### [Work to complete]
In the data below, repeat the line containing "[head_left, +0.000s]" and every following line exactly, up to and including the last line. Exclude pictures.

### [Given information]
[Start of Attachment]

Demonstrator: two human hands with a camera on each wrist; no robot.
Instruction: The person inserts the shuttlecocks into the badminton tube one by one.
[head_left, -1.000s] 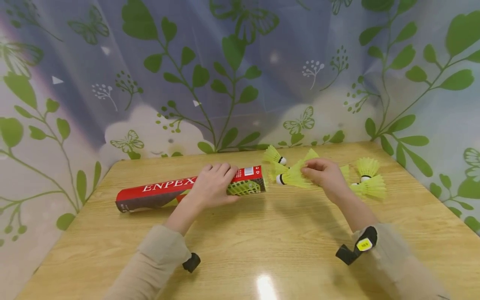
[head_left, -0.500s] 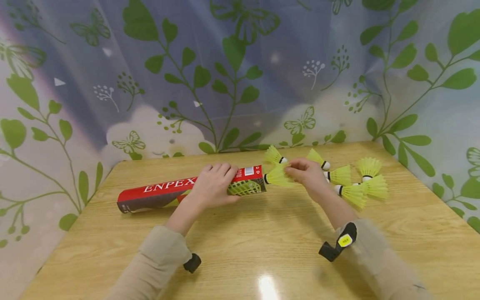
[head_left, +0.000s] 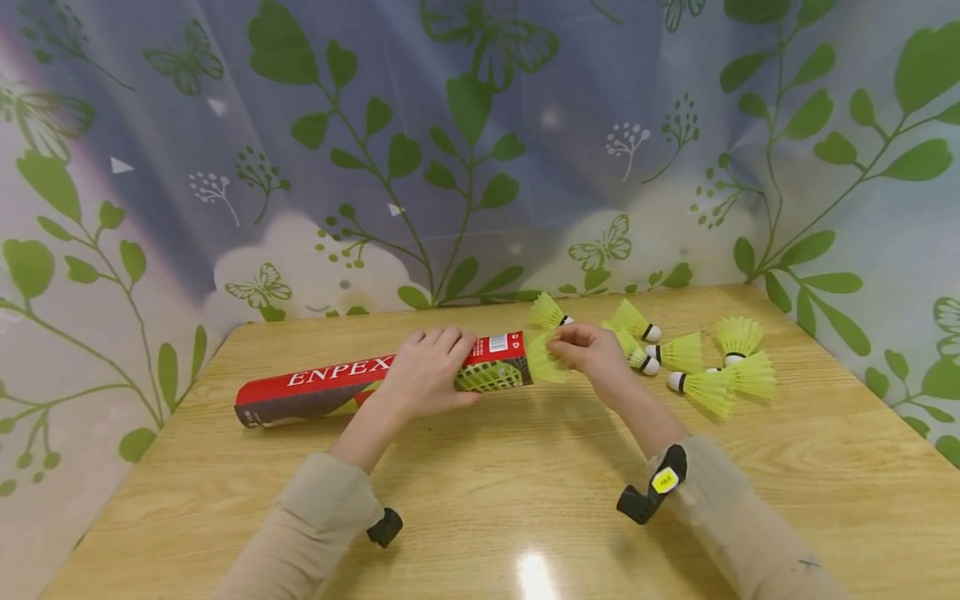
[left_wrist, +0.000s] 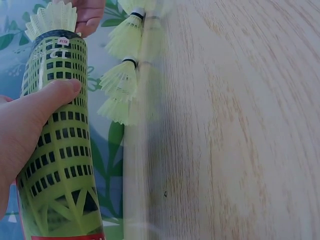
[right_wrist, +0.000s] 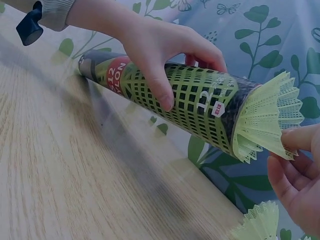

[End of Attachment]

### [Exercise output]
[head_left, +0.000s] 
[left_wrist, +0.000s] 
[right_wrist, +0.000s] 

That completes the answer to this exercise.